What Makes a Homeowner Trust You Before They Call

Being found gets you the visit. Getting the call needs trust — because you're asking a stranger to let you into their home or spend real money, and they decide in seconds whether you're safe to contact. This is the half a good-looking template still gets wrong.

Real photos of your own work. Not stock photos of someone else's crew. Before-and-after shots, finished jobs, your actual trucks and people. For visual trades especially — roofing, concrete, renovations — the portfolio is the sales pitch; a homeowner buys the result they can see.

Reviews visible on the site, not just on Google. Pull your best reviews onto the page where a hesitating visitor will actually read them. The person deciding whether to call shouldn't have to leave to find out whether you're any good.

Your licence, insurance, and trade credentials — stated and checkable. What matters here is trade-specific. For compulsory-ticket trades it's the certification itself; for optional-cert trades like roofing it's the checkable signals that replace a licence — WCB clearance, liability insurance, manufacturer certification, a written warranty. Say what you carry, plainly. It's the difference between "trust me" and "here's why you can."

Named, real people. An owner's name and face, the team, how long you've worked the area.

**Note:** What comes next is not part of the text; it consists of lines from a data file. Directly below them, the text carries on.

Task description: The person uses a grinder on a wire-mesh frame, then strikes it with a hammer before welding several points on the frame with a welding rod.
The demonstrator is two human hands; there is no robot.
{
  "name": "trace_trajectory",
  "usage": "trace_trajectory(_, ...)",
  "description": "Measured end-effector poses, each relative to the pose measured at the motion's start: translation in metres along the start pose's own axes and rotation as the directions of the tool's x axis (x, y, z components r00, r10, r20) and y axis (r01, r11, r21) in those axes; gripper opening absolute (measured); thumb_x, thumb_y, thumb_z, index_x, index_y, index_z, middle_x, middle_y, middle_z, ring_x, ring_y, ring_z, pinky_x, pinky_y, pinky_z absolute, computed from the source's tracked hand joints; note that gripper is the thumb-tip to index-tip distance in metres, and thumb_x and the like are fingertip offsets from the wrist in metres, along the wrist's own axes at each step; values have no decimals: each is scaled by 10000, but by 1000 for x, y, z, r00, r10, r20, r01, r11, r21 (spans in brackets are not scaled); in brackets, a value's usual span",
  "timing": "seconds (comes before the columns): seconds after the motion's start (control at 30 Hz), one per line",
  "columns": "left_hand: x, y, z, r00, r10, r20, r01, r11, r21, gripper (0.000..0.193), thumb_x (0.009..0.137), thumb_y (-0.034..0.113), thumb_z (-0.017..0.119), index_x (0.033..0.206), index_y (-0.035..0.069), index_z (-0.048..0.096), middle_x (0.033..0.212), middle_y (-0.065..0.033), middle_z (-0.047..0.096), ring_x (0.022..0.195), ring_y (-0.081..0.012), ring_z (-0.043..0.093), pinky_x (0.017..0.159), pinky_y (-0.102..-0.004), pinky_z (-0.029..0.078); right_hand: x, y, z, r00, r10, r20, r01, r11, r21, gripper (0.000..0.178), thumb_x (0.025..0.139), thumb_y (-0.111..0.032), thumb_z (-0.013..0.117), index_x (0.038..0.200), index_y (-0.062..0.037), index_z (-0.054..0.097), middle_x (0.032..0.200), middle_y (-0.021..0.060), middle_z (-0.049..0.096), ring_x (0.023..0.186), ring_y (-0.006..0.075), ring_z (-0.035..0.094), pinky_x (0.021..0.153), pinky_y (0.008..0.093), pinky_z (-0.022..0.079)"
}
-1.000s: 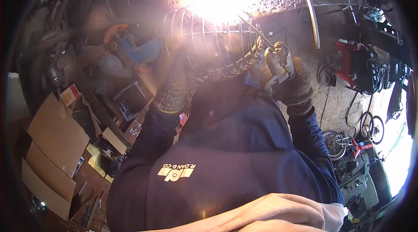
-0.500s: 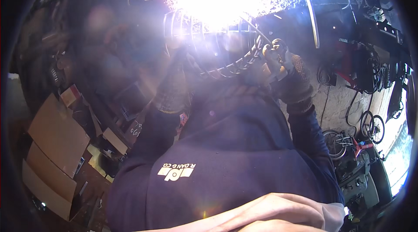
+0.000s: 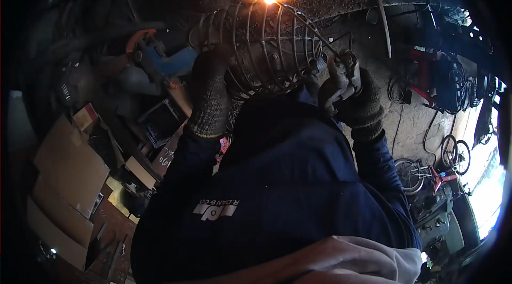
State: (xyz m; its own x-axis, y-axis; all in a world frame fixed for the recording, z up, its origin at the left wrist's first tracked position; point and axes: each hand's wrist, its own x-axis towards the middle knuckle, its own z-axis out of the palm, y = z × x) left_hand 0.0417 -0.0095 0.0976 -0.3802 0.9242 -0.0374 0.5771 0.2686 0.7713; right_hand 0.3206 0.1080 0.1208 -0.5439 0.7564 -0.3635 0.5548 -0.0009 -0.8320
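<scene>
A round cage of bent metal rods (image 3: 263,44) lies in front of me, its ribs curving between hoops. At its far edge a small weld spot (image 3: 270,0) glows orange. My right hand (image 3: 365,100), in a knitted work glove, is closed round a welding electrode holder (image 3: 337,82) at the cage's right. From the holder a thin welding rod (image 3: 314,29) slants up and left toward the glowing spot. My left hand (image 3: 209,89), gloved too, grips the cage's left side; its fingertips are dark and partly hidden.
A blue and orange tool (image 3: 168,60) lies left of the cage. Cardboard sheets (image 3: 72,166) and a dark crate (image 3: 159,123) are at the left. Right of me stand a bicycle (image 3: 410,176) and a cable-draped machine (image 3: 448,84). A long metal bar (image 3: 381,12) reaches down at the upper right.
The blinding white welding arc and its sparks have gone, leaving a small orange glow. The cage and surroundings now show clearly. Both hands have stayed nearly in place.
</scene>
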Motion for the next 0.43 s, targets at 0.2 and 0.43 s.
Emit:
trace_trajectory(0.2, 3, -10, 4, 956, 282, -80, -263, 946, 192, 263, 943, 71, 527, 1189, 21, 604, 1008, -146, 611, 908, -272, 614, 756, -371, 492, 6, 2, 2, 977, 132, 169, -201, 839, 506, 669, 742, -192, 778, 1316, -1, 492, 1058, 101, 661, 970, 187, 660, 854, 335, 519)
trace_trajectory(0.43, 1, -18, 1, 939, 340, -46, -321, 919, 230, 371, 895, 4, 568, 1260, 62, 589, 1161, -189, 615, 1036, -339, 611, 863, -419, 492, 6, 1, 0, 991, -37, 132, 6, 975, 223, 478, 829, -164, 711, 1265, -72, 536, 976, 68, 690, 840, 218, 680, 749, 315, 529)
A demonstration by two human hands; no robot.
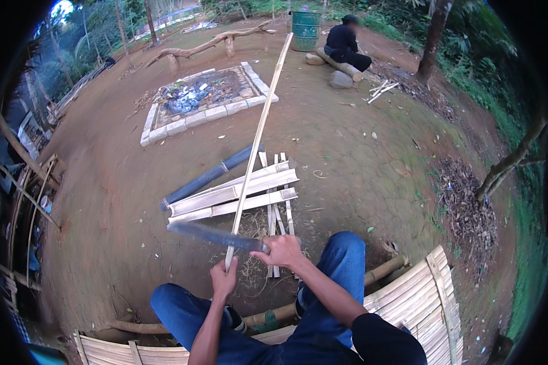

Contractors are hired on trust, and trust attaches to people, not logos.

A written warranty or guarantee, if you offer one. If you stand behind the work, say so in writing on the site. It removes the quiet worry that stops a cautious homeowner from booking.

What Drives the Call and the Quote Request

You can be found and trusted and still lose the job in the last five seconds — because reaching you was harder than tapping the next result. This is the "capture" half, and it's the one contractors most often leave broken without knowing.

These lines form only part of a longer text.